- _Exercise aim_
Return exactly and only these lines: the first of the listing through the one containing "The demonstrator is".

- _Data to examine_
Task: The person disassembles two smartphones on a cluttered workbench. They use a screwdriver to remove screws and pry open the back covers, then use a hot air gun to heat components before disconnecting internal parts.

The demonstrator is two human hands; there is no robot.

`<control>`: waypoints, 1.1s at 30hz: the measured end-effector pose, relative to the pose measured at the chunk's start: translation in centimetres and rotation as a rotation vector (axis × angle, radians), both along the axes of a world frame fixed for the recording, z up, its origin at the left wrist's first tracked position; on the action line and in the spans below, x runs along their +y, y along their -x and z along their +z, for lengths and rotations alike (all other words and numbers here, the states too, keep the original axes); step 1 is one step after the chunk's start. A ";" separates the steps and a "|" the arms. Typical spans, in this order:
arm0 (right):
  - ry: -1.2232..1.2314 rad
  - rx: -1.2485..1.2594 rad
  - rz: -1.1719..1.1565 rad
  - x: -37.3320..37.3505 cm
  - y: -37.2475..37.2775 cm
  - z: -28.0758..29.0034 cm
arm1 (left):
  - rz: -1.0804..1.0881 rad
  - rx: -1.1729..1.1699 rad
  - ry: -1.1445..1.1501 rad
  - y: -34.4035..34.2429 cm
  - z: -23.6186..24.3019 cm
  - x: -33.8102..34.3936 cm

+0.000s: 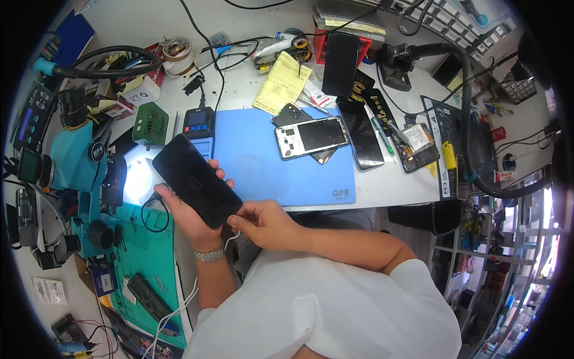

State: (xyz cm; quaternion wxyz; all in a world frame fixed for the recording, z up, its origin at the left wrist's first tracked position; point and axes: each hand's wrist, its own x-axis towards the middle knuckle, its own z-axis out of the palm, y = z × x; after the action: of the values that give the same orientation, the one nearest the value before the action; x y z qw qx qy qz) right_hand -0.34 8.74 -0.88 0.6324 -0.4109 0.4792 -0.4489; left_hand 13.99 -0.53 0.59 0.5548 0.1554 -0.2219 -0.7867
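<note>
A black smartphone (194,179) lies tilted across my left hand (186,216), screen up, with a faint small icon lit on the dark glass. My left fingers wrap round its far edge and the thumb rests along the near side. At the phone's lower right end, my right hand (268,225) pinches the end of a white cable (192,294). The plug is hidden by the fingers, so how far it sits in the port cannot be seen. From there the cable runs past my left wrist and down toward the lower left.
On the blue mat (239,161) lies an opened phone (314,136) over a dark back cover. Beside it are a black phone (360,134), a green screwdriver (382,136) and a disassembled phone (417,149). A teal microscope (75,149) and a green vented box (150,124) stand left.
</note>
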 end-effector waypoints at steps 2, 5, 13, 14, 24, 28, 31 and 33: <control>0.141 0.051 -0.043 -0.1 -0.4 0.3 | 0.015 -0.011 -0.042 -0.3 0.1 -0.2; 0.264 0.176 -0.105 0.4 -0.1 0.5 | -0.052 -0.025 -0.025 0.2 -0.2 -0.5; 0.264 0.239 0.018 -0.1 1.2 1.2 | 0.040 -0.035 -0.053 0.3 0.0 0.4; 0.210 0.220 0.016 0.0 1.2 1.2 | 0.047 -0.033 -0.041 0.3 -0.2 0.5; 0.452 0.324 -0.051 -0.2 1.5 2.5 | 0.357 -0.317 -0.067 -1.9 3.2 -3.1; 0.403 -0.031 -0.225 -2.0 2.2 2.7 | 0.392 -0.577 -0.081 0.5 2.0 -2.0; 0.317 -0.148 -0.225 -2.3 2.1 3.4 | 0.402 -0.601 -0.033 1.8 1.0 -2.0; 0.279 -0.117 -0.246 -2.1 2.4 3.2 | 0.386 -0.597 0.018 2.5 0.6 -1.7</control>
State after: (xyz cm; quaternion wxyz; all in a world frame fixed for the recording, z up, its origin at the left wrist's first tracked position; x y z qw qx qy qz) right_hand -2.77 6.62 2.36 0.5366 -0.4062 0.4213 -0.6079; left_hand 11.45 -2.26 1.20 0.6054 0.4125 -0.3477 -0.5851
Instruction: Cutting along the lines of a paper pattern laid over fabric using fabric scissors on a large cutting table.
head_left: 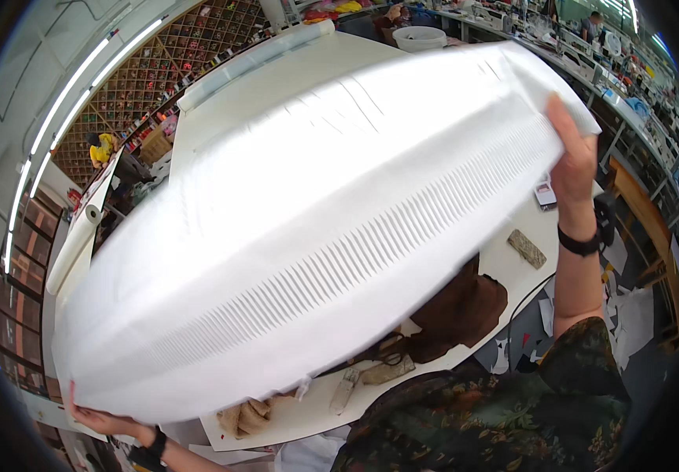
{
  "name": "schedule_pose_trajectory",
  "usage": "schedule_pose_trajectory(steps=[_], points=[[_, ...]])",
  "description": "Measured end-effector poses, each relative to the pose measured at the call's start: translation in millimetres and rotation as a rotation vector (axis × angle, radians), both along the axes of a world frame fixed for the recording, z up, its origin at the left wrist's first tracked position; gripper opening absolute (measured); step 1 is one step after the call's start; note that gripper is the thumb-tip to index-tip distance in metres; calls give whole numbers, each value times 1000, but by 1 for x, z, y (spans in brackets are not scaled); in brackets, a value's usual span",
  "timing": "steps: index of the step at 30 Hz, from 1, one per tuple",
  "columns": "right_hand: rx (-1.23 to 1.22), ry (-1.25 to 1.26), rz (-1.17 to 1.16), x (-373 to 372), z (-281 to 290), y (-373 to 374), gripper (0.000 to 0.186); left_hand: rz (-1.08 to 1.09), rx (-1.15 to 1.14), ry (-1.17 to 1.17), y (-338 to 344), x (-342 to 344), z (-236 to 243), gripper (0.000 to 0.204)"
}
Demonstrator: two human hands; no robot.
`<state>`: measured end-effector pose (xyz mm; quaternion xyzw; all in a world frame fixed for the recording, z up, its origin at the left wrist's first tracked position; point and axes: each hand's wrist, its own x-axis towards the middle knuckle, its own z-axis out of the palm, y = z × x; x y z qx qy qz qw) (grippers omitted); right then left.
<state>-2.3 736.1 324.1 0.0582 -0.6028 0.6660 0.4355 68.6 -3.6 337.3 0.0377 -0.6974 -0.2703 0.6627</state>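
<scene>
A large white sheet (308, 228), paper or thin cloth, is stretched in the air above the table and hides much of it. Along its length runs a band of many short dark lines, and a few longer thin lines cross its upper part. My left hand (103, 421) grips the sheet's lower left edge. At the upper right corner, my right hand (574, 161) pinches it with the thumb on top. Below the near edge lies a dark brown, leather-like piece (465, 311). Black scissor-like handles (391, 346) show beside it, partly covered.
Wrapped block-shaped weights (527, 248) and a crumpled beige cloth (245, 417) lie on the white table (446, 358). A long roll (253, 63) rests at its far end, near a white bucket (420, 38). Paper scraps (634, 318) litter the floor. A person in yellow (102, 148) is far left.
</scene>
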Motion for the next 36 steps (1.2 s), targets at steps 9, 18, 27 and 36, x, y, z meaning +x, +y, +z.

- _Problem solution_
Task: The person disassembles two smartphones on a cluttered workbench. They use a screwdriver to remove screws and pry open the back covers, then use a hot air gun to heat components before disconnecting internal parts.

The demonstrator is two human hands; there is no robot.

Work on this exercise is finished.